> **INSTRUCTIONS FOR THE TASK**
Reproduce the entire listing exactly as written, apart from its pictures.

> **DATA SHOWN**
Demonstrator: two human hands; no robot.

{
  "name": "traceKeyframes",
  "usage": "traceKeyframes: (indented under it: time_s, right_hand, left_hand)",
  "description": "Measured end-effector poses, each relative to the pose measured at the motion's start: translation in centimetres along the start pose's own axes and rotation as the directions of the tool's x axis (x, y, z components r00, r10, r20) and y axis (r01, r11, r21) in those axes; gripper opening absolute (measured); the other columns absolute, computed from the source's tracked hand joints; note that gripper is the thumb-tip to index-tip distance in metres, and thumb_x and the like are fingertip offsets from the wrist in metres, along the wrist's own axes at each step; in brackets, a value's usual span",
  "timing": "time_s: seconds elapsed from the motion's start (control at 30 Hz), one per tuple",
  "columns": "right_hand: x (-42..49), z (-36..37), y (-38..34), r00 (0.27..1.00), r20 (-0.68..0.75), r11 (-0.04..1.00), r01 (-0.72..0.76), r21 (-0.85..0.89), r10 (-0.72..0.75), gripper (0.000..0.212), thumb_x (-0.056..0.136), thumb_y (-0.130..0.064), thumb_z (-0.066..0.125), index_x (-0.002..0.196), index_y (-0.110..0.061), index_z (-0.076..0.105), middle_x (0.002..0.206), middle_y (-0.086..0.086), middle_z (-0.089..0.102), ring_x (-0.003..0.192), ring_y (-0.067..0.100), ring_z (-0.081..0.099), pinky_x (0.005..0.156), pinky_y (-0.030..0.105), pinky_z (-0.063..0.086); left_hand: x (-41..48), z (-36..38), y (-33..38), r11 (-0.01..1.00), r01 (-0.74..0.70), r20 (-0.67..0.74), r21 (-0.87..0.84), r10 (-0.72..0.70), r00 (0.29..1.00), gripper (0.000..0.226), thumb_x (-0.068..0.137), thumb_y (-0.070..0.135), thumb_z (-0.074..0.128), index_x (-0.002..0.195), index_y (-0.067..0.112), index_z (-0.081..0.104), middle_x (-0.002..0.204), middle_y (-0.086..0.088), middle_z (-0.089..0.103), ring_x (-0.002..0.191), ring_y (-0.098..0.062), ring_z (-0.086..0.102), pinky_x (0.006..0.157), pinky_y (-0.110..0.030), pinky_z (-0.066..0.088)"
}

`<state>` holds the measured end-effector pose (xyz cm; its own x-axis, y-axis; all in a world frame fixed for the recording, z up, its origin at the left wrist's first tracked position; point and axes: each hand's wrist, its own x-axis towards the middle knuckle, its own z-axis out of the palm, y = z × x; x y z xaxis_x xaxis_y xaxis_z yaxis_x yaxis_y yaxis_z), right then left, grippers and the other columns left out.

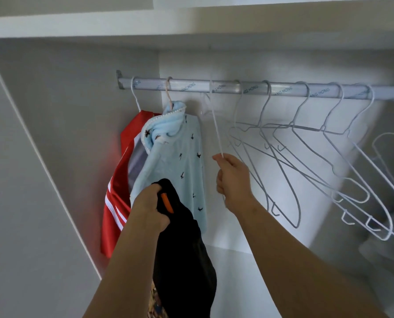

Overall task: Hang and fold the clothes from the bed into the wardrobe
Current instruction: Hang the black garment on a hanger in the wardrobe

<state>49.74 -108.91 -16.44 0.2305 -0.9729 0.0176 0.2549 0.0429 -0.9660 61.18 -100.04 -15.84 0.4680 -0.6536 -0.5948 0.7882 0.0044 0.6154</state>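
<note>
My left hand grips a black garment with an orange tab, which hangs down below the hand. My right hand pinches a white wire hanger whose hook sits at the silver rail. The hanger looks blurred. On the rail's left end hang a red garment with white stripes and a light blue fleece top with small dark marks, each on its own hanger.
Several bare white wire hangers hang tilted along the rail to the right. A white shelf runs above the rail. The wardrobe's left wall and a white lower shelf frame the space.
</note>
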Motion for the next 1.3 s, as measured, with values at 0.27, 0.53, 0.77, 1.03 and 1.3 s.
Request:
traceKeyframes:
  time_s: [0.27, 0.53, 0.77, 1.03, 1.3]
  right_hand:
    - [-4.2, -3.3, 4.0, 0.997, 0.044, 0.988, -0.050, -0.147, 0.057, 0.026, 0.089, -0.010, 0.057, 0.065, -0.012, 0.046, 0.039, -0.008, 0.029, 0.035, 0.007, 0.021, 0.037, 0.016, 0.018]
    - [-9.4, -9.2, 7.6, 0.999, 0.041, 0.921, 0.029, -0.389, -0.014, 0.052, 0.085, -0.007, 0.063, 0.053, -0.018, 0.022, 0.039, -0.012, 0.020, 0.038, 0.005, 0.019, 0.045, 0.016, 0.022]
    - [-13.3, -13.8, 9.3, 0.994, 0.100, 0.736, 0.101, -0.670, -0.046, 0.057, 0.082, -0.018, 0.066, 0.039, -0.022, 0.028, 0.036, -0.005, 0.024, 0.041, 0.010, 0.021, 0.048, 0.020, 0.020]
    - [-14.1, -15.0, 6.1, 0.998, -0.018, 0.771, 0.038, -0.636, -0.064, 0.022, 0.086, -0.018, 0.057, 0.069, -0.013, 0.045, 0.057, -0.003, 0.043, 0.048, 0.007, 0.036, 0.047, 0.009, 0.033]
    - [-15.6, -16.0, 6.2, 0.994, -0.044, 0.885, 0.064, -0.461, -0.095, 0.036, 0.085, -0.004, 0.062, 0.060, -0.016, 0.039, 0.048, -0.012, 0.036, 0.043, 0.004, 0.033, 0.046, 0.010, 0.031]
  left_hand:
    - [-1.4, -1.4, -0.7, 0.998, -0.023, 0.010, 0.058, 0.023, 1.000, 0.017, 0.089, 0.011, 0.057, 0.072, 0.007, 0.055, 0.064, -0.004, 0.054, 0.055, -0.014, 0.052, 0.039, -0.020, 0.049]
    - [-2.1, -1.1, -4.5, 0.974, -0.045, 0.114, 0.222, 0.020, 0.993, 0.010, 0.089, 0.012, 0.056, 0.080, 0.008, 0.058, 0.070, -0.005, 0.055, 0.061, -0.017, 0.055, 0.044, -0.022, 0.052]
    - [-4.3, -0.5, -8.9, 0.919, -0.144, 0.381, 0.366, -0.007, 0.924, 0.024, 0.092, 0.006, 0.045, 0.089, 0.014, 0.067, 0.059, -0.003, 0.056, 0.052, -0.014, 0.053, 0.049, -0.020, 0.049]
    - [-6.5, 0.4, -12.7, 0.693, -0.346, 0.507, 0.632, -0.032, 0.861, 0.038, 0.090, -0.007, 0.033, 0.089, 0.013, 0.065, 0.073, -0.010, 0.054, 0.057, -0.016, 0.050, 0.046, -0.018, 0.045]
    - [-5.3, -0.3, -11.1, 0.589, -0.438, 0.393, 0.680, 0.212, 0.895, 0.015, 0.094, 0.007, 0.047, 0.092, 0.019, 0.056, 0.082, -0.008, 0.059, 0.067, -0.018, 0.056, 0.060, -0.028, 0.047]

> **REPLY TO THE TASK**
Demonstrator: two human hands; no robot.

{
  "name": "traceKeyframes",
  "usage": "traceKeyframes: (indented under it: time_s, right_hand, left_hand)",
  "description": "Measured end-effector poses, each relative to the pose measured at the motion's start: translation in centimetres along the start pose's own axes and rotation as the directions of the tool's x axis (x, y, z components r00, r10, r20) and y axis (r01, r11, r21) in those axes; gripper opening absolute (measured); the other columns absolute, computed from the source's tracked hand joints; note that gripper is the thumb-tip to index-tip distance in metres, and thumb_x and the like are fingertip offsets from the wrist in metres, along the wrist's own axes at each step; in brackets, a value's usual span",
  "timing": "time_s: seconds elapsed from the motion's start (control at 30 Hz), one per tuple",
  "columns": "right_hand: x (-42..49), z (-36..37), y (-38..34), r00 (0.27..1.00), r20 (-0.68..0.75), r11 (-0.04..1.00), r01 (-0.72..0.76), r21 (-0.85..0.89), r10 (-0.72..0.75), gripper (0.000..0.212), thumb_x (-0.056..0.136), thumb_y (-0.130..0.064), thumb_z (-0.066..0.125), index_x (-0.002..0.196), index_y (-0.110..0.061), index_z (-0.076..0.105), middle_x (0.002..0.206), middle_y (-0.086..0.086), middle_z (-0.089..0.102), ring_x (-0.003..0.192), ring_y (-0.067..0.100), ring_z (-0.081..0.099), pinky_x (0.005..0.156), pinky_y (-0.030..0.105), pinky_z (-0.063..0.086); left_hand: x (-41..48), z (-36..38), y (-33..38), r11 (-0.01..1.00), r01 (-0.74..0.70), r20 (-0.67..0.74), r21 (-0.87..0.84), r10 (-0.72..0.70), r00 (0.29..1.00), gripper (0.000..0.226), thumb_x (-0.068..0.137), thumb_y (-0.070..0.135), thumb_z (-0.074..0.128), index_x (-0.002..0.195), index_y (-0.067..0.112), index_z (-0.081..0.104), middle_x (-0.002..0.204), middle_y (-0.086..0.088), middle_z (-0.089..0.103), ring_x (-0.002..0.191), ring_y (-0.098..0.062), ring_z (-0.086..0.102), pinky_x (0.006..0.157), pinky_y (-0.110..0.030), pinky_z (-0.066..0.088)"
}

`<state>` holds the measured end-effector pose (xyz cm; its own x-axis, y-axis; all in a world frame fixed for the recording, z up, its origin at the left wrist's first tracked position; point and axes: each hand's wrist, its own x-axis towards the middle knuckle, its own z-axis out of the palm, y = z × x; x y z xaxis_x xaxis_y xaxis_z yaxis_x yaxis_y yaxis_z), right then left, grippers and the other columns left out.


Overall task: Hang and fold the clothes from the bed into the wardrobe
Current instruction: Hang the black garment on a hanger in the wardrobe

<state>49.74 -108.91 -16.44 0.2305 -0.9729 0.0176 0.2549 0.0429 -0.9660 61.18 -100.04 -15.84 0.4680 -0.6536 -0.5948 0.7882 0.0044 0.6154</state>
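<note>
My left hand grips a black garment with an orange tab, which hangs down below the hand. My right hand pinches a white wire hanger whose hook sits at the silver rail. The hanger looks blurred. On the rail's left end hang a red garment with white stripes and a light blue fleece top with small dark marks, each on its own hanger.
Several bare white wire hangers hang tilted along the rail to the right. A white shelf runs above the rail. The wardrobe's left wall and a white lower shelf frame the space.
</note>
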Motion for the next 1.3 s, as measured, with values at 0.27, 0.53, 0.77, 1.03 and 1.3 s.
Request:
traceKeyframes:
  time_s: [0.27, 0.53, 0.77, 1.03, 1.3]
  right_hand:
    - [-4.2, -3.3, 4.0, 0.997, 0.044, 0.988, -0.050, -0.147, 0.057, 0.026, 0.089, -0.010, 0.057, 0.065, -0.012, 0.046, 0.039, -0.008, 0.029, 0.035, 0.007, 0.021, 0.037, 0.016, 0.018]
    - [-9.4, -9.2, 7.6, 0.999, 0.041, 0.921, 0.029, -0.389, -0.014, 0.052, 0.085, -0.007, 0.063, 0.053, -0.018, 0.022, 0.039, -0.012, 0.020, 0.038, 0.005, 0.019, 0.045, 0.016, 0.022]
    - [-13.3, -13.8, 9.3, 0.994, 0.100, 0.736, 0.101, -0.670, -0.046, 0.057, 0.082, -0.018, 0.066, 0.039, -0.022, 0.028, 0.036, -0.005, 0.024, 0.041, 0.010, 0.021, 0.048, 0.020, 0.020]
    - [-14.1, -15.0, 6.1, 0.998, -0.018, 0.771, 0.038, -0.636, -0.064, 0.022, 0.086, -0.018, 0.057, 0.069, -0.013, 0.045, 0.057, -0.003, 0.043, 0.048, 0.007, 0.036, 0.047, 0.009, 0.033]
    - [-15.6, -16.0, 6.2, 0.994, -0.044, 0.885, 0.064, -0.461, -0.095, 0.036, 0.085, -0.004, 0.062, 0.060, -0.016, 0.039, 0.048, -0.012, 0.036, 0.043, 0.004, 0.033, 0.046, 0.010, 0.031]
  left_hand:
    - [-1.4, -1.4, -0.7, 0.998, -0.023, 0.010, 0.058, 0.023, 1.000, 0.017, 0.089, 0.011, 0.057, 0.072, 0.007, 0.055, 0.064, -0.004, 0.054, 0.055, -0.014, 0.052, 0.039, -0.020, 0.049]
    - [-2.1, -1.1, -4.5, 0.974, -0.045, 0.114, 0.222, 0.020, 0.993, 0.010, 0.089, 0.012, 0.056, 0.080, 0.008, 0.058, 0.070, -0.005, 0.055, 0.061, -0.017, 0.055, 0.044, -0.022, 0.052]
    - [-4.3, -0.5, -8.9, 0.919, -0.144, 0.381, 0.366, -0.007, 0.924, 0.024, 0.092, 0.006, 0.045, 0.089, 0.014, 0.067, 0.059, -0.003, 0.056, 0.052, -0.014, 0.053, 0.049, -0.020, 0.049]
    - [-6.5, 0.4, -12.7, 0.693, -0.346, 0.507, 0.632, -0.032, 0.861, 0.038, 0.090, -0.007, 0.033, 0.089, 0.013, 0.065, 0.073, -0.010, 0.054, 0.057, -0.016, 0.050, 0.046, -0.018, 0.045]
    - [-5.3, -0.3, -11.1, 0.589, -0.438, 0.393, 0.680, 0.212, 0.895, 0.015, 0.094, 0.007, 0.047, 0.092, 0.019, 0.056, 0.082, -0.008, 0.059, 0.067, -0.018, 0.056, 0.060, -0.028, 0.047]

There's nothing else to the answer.